La démocratie sociale a-t-elle encore un avenir ? Le bref débriefing…

Ironie des agendas,  Jacky Bontems devait disserter avec nous de la démocratie sociale, mais il se devait aussi d’assister à l’ultime hommage rendu à ce grand syndicaliste, acteur historique de cette grande cause. 

En ce jour d’obsèques d’Edmond Maire, Jacky Bontems n’a pas pu en effet honorer notre réunion de sa présence. C’est donc au pied levé que Joël Carreiras a bien voulu introduire notre réunion.  Nous publierons très prochainement l’intervention qu’avait prévu Jacky Bontems. (lire son interview)

La démocratie sociale a-t-elle encore un avenir ? Le bref débrief…
Après une longue introduction du Président de Rencontres Progressistes tentant de répondre à la question au regard du contexte des ordonnances, le débat fut d’abord l’occasion de témoignages de terrain rapportant que le souci des jeunes en recherche d’emploi portait moins sur la nature de leur contrat, en CDD ou CDI, que d’avoir tout simplement du travail. Il fut également souligné l’expression d’attentes de plus en plus forte en matière de qualité de vie au travail en évoquant notamment les exemples de mise en œuvre de « charte du bien-être au travail ».

Ce sujet est revenu à plusieurs reprises dans la discussion avec le souhait exprimé de ne pas s’attacher exclusivement à l’évolution des formes du travail mais également celle de son contenu. Qui est le salarié d’aujourd’hui ? Il fut souligné la carence du politique à interroger cette dimension de la qualité de vie au travail qui rentre évidemment dans le champ de la démocratie sociale. Dans cet esprit, le syndicat doit représenter l’interface essentiel d’accompagnement.

A propos des ordonnances, il fut rappelé que les entreprises réclament surtout de pouvoir remplir leur carnet de commandes mais aussi que les salariés souhaitent pouvoir discuter à l’échelle de leur entreprise. Le dialogue social doit être connecté au plus près des réalités sociales et économiques. Le dialogue social n’a pas disparu. Il fonctionne et n’attend pas la loi pour cela.

Il fut constaté que les réformes actuelles ne vont pas dans le sens du renforcement du dialogue social. Ce dernier a donné lieu à des avancées durant les cinq dernières années sur le plan national comme à l’échelle des branches et des entreprises.
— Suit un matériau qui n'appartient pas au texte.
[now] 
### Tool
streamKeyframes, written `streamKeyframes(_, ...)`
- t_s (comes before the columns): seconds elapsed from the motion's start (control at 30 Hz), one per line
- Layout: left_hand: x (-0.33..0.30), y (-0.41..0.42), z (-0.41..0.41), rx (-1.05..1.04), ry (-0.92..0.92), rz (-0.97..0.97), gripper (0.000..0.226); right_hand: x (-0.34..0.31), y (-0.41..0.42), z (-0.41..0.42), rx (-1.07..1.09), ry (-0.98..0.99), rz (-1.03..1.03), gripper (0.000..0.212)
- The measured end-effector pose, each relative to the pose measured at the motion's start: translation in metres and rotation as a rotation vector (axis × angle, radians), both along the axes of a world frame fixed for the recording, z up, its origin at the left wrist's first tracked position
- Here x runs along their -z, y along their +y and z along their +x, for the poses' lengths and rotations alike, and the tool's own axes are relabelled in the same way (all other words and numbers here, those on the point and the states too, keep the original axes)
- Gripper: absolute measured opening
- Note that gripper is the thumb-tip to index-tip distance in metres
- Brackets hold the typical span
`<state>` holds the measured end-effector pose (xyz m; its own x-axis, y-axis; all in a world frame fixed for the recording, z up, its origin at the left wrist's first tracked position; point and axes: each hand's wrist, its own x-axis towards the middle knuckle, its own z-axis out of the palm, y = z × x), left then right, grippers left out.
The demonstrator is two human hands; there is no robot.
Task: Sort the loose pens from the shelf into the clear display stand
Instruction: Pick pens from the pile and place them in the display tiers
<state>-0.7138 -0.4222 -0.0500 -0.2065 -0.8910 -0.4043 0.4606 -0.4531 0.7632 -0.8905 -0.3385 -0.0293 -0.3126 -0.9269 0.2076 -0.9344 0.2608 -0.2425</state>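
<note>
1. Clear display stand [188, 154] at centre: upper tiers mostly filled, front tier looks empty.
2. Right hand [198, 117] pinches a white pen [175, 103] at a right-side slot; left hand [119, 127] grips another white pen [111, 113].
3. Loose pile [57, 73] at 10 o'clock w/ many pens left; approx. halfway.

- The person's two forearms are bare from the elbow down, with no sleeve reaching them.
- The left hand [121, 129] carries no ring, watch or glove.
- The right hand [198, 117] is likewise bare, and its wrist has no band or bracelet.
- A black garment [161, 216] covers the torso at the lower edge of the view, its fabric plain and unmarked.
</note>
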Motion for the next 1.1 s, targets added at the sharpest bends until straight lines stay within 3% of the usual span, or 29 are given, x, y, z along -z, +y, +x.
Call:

Le témoignage de la CFDT est venu illustrer ces propos en évoquant son enquête réalisée auprès des salariés. Ils souhaitent prendre part aux décisions de l’entreprise. Ce qui n’est pas la même chose qu’adhérer au syndicat, fut-il précisé. Cette remarque est importante lorsqu’on compare avec la situation de pays ou l’appartenance syndicale est nécessaire, voire obligatoire, pour bénéficier d’accords négociés.

Cette même enquête de la CFDT fait état que 80% des salariés sont contents de leur travail et qu’il y a danger pour le syndicalisme à ne parler qu’aux 20 % restants. Dans le même esprit, si la bataille pour le dialogue social ressort comme l’un des sujets essentiels du moment, il ne faut pas se tromper de diagnostic. Dans la réalité, la pratique du mandatement est aujourd’hui très marginale dans les petites entreprises et que, généralement, les organisations syndicales ne savent pas faire dans les TPE. Concernant les institutions représentatives, on constate que les salariés se désintéressent de l’enjeu de leur fusion et que les systèmes à 17 consultations s’avèrent par ailleurs très lourds. Ça ne peut être donc un sujet tabou. Plusieurs intervenants ont souligné l’acculturation des chefs d’entreprises et des cadres sur ces questions qui touchent également au management. La nature du patronat français est aujourd’hui un obstacle à la qualité du dialogue. Une négociation est aussi un savoir-être. Le réflexe patrimonial des employeurs introduit trop d’affect et pas assez de professionnalisme. Il faut donc former les patrons à la négociation. Il faut revisiter aussi la formation des ingénieurs et cadres dont les compétences ne doivent pas être que techniques mais aussi managériales.

De l’avis formulé par beaucoup de participants, la démocratie sociale est d’abord une pratique. Cette pratique doit être partagée et modernisée, mais elle doit aussi pouvoir être garantie par la présence syndicale.

Intervenants : Joël Carreiras, Sabine Geil-Gomez, Julien Klotz, Christine Courade, Hughes Bernard, Jean-Marc Dubarry, Paule Villette, Muriel Gineste, Freddy Ficarra et le témoignage de Gregory Martin, responsable régional et membre de la direction nationale de la CFDT.